Task goal:
Give the data again exactly as written, skipping any pictures.

Collected data:

►

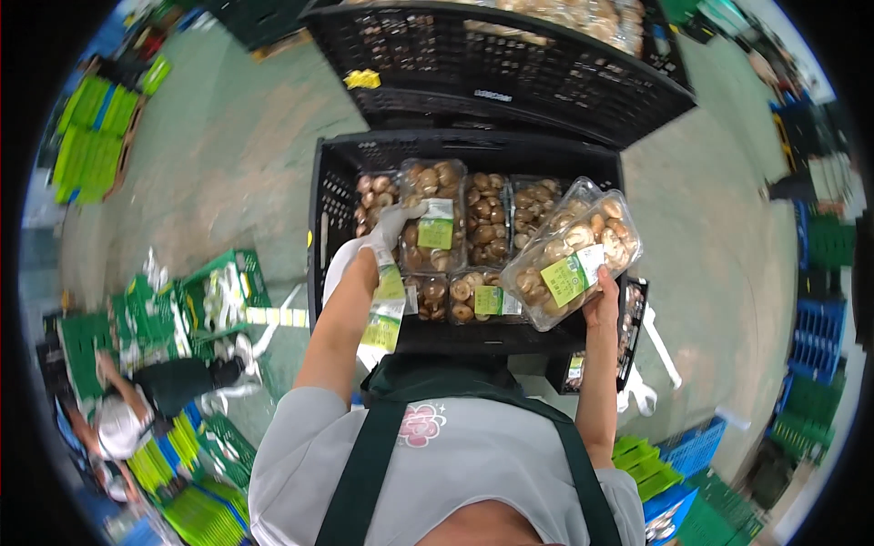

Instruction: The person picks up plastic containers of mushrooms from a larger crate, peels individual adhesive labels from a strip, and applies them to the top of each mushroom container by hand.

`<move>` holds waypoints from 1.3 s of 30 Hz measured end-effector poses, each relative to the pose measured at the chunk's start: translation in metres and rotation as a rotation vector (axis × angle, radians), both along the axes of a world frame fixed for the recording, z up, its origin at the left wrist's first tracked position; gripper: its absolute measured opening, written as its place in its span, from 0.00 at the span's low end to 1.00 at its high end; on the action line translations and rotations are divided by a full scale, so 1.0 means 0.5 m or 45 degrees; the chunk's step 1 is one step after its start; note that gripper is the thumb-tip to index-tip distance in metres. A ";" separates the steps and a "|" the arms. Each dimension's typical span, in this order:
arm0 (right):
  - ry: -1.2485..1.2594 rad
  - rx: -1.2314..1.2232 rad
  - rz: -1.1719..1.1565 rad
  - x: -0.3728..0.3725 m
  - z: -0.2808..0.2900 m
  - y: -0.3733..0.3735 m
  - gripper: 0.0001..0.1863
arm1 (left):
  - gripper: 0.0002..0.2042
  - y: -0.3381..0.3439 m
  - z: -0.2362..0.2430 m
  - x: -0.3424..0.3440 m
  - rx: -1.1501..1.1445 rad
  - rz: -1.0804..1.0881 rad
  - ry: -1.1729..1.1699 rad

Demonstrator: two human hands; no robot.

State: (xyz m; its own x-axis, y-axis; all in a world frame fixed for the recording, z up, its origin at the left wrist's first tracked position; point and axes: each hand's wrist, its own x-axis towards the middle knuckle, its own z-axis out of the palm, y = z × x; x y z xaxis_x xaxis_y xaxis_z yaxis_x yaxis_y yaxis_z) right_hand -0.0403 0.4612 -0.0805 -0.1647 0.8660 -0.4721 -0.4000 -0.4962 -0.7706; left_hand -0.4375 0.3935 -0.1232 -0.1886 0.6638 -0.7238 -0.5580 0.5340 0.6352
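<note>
My left hand (391, 229), in a white glove, reaches over a clear pack of brown mushrooms (446, 173). Its fingers are stretched onto the pack's green and white label (435, 227). A strip of similar labels (382, 332) hangs by my left wrist. My right hand (601, 302) grips a tilted clear mushroom pack (612, 238) with its own green label, above the right side of the black crate (473, 341). A second pack edge shows behind it. Several more mushroom packs (487, 218) lie inside the crate.
Just beyond stands another black crate (510, 82), tilted, with wrapped packs above it. A smaller crate of mushrooms (630, 332) sits low at right. Green crates (223, 282) and a person (127, 419) are at left. Blue and green crates (815, 341) line the right side.
</note>
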 end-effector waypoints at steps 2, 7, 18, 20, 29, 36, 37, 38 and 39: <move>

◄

Written solution:
Instruction: The person picks up plastic containers of mushrooms from a larger crate, peels individual adhesive labels from a strip, and applies them to the top of each mushroom container by hand.

`<move>` holds waypoints from 1.3 s of 30 Hz measured end-effector poses, each relative to the pose measured at the chunk's start: translation in metres and rotation as a rotation vector (axis × angle, radians), both along the axes of a world frame fixed for the recording, z up, its origin at the left wrist's first tracked position; gripper: its absolute measured opening, written as its place in its span, from 0.00 at the span's low end to 1.00 at its high end; on the action line translations and rotations are divided by a full scale, so 1.0 means 0.5 m or 45 degrees; the chunk's step 1 is one step after its start; note that gripper is the thumb-tip to index-tip distance in metres. A ";" separates the steps and a "|" the arms. Each dimension's typical span, in this order:
arm0 (right):
  - ry: -1.2485..1.2594 rad
  - rx: -1.2314..1.2232 rad
  - rz: -1.1719..1.1565 rad
  - x: -0.3728..0.3725 m
  - z: -0.2808..0.2900 m
  - y: -0.3733..0.3735 m
  - gripper: 0.0001..0.1863
arm1 (left):
  - gripper: 0.0002..0.2042
  - y: -0.3381..0.3439 m
  - z: -0.2362..0.2430 m
  - x: -0.3424..0.3440 m
  - rx: -1.1501..1.1445 rad
  - rz: -1.0804..1.0881 rad
  - ry: -1.1729..1.1699 rad

Demonstrator: two human hands; no robot.

State: (xyz m; its own x-axis, y-axis; all in a world frame fixed for the recording, z up, its origin at the left wrist's first tracked position; point and axes: each hand's wrist, its own x-axis towards the middle knuckle, its own z-axis out of the palm, y = z × x; x y z xaxis_x xaxis_y xaxis_z yaxis_x yaxis_y yaxis_z) right_hand -0.0403 0.4612 -0.0805 -0.1647 0.8660 -0.4721 -0.4000 -0.4962 -0.7706; left_hand -0.4375 0.3935 -0.1232 -0.1886 0.6638 -0.7238 -0.5580 0.5340 0.6352
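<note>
My left hand (391, 229), in a white glove, reaches over a clear pack of brown mushrooms (446, 173). Its fingers are stretched onto the pack's green and white label (435, 227). A strip of similar labels (382, 332) hangs by my left wrist. My right hand (601, 302) grips a tilted clear mushroom pack (612, 238) with its own green label, above the right side of the black crate (473, 341). A second pack edge shows behind it. Several more mushroom packs (487, 218) lie inside the crate.
Just beyond stands another black crate (510, 82), tilted, with wrapped packs above it. A smaller crate of mushrooms (630, 332) sits low at right. Green crates (223, 282) and a person (127, 419) are at left. Blue and green crates (815, 341) line the right side.
</note>
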 end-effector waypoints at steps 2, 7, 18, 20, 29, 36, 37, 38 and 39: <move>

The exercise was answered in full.